TOSS must generate audit records for all account creations, modifications, disabling, and termination events that affect "/etc/passwd".
Overview
| Finding ID | Version | Rule ID | IA Controls | Severity |
| V-253026 | TOSS-04-030810 | SV-253026r958684_rule | CCI-002130 | medium |
| Description | ||||
| Once an attacker establishes access to a system, the attacker often attempts to create a persistent method of reestablishing access. One way to accomplish this is for the attacker to enable a new or disabled account.
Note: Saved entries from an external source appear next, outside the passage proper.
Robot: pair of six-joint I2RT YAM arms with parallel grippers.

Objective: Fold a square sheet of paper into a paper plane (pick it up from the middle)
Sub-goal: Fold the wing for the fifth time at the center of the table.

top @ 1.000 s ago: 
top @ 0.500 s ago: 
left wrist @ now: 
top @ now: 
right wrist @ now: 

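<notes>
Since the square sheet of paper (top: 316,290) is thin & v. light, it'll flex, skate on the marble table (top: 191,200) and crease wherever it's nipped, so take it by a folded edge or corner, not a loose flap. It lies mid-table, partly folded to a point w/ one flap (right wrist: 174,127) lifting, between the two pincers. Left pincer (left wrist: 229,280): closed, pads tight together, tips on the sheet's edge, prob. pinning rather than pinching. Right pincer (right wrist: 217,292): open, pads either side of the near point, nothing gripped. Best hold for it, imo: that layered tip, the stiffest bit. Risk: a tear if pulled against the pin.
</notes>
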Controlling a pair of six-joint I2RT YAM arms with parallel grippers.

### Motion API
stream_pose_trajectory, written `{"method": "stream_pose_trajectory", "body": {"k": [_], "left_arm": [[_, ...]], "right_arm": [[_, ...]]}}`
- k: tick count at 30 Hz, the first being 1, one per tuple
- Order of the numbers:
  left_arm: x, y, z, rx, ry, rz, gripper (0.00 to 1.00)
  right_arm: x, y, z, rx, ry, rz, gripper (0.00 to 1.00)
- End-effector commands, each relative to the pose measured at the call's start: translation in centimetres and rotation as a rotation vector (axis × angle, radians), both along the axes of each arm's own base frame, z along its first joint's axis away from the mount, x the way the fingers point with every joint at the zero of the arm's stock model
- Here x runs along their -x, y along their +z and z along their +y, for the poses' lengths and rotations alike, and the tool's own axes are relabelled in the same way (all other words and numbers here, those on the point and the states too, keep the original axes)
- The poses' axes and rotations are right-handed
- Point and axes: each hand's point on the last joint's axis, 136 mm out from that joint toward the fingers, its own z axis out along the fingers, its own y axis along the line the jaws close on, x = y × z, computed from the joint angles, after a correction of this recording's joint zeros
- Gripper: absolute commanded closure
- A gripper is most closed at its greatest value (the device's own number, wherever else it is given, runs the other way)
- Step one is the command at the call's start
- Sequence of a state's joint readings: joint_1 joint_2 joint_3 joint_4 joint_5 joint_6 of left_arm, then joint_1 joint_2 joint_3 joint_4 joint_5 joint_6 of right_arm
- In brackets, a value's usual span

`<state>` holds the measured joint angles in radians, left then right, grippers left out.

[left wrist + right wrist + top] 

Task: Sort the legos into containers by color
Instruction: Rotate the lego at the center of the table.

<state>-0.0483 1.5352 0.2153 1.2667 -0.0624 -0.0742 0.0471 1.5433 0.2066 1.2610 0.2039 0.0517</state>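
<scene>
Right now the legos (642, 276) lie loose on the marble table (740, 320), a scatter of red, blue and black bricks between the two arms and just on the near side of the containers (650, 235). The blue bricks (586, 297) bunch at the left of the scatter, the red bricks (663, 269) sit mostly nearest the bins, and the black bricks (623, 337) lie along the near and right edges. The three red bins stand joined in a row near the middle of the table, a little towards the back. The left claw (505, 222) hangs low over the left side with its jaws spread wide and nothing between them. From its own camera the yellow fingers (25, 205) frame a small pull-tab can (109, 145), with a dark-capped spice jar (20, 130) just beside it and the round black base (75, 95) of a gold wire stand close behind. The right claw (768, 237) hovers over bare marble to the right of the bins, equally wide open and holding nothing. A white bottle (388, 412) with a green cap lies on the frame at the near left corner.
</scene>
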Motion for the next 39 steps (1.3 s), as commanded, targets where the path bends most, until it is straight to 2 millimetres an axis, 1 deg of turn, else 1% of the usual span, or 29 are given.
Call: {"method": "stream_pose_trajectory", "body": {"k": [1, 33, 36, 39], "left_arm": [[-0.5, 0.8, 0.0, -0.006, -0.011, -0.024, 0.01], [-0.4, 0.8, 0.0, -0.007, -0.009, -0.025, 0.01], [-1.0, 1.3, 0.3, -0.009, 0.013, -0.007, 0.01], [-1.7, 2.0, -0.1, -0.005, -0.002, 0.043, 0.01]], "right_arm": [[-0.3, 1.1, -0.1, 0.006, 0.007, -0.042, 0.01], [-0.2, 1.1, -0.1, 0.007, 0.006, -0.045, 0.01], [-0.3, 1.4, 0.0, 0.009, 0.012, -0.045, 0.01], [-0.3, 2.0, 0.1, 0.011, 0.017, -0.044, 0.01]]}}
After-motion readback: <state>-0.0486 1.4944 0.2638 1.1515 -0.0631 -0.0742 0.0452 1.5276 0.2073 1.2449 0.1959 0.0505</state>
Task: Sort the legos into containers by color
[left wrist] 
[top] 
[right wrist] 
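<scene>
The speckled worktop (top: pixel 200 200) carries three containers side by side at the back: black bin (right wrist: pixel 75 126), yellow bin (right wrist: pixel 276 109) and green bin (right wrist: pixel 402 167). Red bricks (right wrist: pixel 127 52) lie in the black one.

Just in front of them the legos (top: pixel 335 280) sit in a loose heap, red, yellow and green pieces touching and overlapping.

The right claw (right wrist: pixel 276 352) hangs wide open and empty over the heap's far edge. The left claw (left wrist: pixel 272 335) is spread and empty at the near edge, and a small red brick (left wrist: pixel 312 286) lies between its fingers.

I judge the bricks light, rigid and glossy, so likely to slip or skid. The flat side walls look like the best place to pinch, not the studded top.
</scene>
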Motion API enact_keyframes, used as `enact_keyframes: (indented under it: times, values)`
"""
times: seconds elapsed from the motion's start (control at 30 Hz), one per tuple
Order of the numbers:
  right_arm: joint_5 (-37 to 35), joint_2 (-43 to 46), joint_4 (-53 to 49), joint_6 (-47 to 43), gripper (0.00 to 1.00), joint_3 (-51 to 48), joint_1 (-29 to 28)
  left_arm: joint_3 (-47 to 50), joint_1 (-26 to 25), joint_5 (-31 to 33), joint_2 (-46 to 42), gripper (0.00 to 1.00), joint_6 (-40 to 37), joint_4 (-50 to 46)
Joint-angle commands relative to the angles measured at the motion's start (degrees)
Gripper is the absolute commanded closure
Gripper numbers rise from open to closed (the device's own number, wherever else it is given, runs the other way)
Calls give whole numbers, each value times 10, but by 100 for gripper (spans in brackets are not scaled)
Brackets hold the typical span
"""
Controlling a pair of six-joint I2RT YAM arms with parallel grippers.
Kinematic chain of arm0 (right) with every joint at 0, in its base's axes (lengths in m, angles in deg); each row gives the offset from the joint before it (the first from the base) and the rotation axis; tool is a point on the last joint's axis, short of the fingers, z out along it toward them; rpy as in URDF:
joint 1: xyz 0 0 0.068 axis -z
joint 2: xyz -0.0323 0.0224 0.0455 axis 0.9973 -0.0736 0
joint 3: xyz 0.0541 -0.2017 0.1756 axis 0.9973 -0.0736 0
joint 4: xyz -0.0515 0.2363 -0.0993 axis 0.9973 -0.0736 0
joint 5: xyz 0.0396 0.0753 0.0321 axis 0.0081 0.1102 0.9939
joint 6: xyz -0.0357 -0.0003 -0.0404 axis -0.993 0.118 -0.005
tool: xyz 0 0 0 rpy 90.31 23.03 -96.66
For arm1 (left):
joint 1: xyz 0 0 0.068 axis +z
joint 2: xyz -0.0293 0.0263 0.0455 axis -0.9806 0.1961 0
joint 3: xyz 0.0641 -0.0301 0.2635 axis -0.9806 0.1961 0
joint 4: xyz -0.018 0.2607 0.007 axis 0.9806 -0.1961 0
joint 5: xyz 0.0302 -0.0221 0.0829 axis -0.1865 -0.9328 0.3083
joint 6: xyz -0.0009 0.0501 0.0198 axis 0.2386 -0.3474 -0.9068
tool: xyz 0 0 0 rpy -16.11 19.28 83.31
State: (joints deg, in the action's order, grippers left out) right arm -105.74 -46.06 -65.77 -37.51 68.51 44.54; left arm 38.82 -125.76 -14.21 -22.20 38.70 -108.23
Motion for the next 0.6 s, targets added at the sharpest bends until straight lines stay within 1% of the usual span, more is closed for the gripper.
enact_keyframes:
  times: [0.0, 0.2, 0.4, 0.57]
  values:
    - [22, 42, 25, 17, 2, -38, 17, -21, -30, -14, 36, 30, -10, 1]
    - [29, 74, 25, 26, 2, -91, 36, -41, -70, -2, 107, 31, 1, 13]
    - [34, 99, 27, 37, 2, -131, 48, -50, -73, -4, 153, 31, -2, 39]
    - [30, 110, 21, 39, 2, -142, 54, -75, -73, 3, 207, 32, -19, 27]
Auditing account modification actions provides logging that can be used for forensic purposes. | ||||
| STIG | Date | |||
| Tri-Lab Operating System Stack (TOSS) 4 Security Technical Implementation Guide | 2025-05-08 | |||
Details
Check Text (C-253026r958684_chk)
Verify TOSS generates audit records for all account creations, modifications, disabling, and termination events that affect "/etc/passwd".
Check the auditing rules in "/etc/audit/audit.rules" with the following command:
$ sudo grep /etc/passwd /etc/audit/audit.rules
-w /etc/passwd -p wa -k identity
If the command does not return a line, or the line is commented out, this is a finding.
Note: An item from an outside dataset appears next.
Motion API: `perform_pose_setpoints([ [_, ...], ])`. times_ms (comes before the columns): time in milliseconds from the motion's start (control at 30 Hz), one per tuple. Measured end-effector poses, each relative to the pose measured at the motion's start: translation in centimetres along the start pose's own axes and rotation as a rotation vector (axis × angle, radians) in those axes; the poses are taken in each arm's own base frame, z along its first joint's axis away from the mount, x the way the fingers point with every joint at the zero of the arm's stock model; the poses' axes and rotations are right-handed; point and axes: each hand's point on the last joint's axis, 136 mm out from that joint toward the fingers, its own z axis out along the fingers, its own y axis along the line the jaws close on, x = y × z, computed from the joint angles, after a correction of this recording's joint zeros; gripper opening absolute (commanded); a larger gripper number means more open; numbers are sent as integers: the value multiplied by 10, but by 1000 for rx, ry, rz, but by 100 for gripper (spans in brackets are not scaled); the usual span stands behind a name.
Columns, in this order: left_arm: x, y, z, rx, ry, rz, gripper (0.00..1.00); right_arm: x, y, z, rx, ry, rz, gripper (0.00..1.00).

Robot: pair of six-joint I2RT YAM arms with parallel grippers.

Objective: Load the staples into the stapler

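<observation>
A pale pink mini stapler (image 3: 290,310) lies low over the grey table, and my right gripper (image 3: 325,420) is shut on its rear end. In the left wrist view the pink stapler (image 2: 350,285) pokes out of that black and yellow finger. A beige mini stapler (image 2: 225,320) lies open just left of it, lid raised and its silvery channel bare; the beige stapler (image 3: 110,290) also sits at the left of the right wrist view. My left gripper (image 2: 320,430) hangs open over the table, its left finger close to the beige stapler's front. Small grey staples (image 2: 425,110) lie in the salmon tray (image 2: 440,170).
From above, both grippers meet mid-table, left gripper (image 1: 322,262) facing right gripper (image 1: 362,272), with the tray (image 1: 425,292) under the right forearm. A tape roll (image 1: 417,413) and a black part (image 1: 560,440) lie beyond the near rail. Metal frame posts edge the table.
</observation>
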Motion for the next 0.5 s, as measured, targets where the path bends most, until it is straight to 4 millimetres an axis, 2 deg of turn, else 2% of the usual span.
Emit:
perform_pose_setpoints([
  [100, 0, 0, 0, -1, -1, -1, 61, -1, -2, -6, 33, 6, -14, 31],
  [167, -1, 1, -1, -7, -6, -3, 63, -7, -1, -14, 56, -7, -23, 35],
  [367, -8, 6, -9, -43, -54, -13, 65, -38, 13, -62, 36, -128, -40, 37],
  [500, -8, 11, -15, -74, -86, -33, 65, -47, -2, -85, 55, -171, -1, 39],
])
Fix Text (F-56429r825988_fix)
Configure TOSS to generate audit records for all account creations, modifications, disabling, and termination events that affect "/etc/passwd".
Add or update the following file system rule to "/etc/audit/rules.d/audit.rules":
-w /etc/passwd -p wa -k identity
The audit daemon must be restarted for the changes to take effect.